A new study conducted in France has found that nirsevimab, a monoclonal antibody treatment, was associated with significantly lower rates of respiratory syncytial virus (RSV) hospitalizations and severe outcomes in newborns compared to maternal vaccination using the RSV prefusion F protein (RSVpreF) vaccine. The findings provide new clinical data that could influence how health systems approach RSV prevention strategies in neonates. Researchers analyzed population-level data to assess the comparative effectiveness of both preventive interventions during the RSV season.
According to the study, infants who received nirsevimab faced a lower risk of RSV-related hospitalization than those whose mothers received the RSVpreF vaccine during pregnancy. The data indicated measurable differences in severe neonatal outcomes between the two groups, with nirsevimab-treated newborns faring better across multiple clinical metrics. The research adds to a growing body of evidence supporting the use of monoclonal antibody therapies as a frontline defense against RSV in vulnerable newborn populations.
RSV is one of the leading causes of respiratory illness and hospitalization in infants and young children worldwide, making effective prevention strategies a significant public health priority. Nirsevimab, marketed under the brand name Beyfortus, was approved in recent years as a preventive option for newborns and infants entering their first RSV season. Maternal vaccination with RSVpreF, sold as Abrysvo, has also been authorized as an alternative strategy, allowing immunity to be passed from mother to child before birth.
The French study is particularly significant because it offers a direct, real-world comparison between the two prevention approaches rather than measuring each against a placebo or control group.
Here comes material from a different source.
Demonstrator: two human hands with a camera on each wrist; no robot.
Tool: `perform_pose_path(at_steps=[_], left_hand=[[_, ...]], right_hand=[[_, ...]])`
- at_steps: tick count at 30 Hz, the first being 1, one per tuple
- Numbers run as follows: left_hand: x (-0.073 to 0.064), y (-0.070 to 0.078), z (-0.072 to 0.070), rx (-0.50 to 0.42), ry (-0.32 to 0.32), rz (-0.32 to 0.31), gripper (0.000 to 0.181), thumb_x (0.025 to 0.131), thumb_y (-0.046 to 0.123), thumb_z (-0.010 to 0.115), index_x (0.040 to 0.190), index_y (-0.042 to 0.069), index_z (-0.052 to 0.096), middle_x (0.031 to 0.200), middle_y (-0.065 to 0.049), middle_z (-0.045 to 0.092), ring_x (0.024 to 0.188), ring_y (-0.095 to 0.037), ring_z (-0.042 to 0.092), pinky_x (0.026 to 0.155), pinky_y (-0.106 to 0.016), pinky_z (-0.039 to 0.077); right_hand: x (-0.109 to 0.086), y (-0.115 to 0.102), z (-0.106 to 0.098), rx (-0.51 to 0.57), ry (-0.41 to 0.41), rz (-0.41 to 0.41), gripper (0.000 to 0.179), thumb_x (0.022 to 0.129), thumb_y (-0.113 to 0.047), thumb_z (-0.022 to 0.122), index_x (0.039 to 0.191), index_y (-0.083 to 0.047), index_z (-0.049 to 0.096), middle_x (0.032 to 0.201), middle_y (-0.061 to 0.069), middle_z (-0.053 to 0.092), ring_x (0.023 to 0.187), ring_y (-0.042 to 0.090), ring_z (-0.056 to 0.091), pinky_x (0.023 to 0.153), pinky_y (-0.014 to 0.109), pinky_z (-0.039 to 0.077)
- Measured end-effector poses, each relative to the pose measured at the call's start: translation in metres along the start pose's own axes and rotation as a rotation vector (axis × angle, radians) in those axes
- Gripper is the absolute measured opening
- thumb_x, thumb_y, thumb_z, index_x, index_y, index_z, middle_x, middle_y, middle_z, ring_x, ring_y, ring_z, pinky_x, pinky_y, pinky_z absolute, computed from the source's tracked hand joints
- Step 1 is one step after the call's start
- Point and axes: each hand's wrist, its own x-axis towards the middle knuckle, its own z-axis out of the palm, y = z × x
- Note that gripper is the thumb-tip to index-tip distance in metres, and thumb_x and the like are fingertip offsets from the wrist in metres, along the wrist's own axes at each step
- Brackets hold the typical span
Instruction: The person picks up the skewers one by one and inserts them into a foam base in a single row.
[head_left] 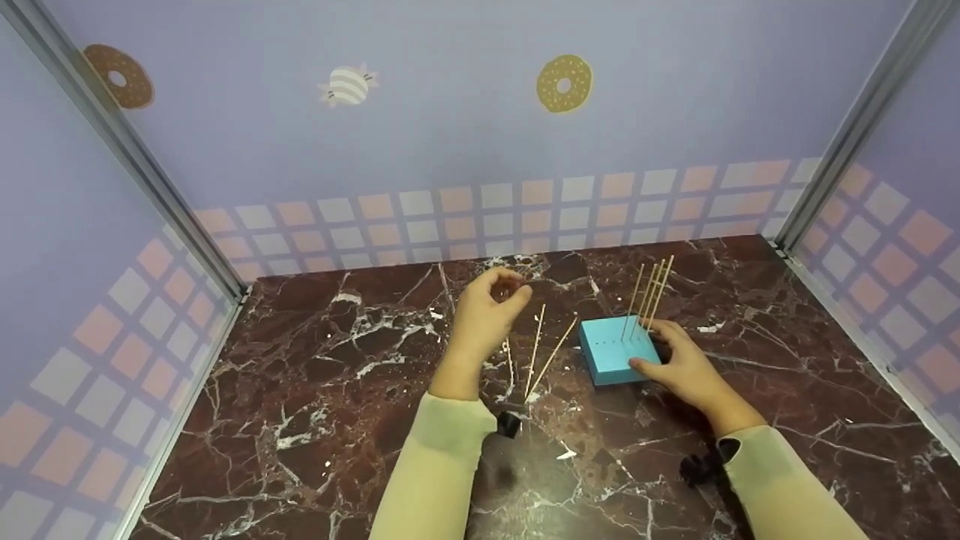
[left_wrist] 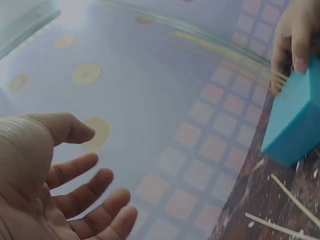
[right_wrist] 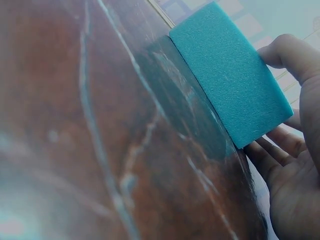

Health authorities and clinicians have been seeking this type of comparative data to better guide clinical decision-making and public health policy. France has been among the countries that moved swiftly to incorporate nirsevimab into its national immunization recommendations following the drug's regulatory approval.
Experts note that the findings do not necessarily render maternal vaccination ineffective, but suggest that direct immunization of newborns with nirsevimab may offer stronger protection in the critical early weeks of life. Both approaches carry distinct logistical and clinical considerations, including timing of administration, cost, and access. Further studies across different populations and geographic regions will likely be needed before global health agencies revise formal guidance based on these comparative outcomes.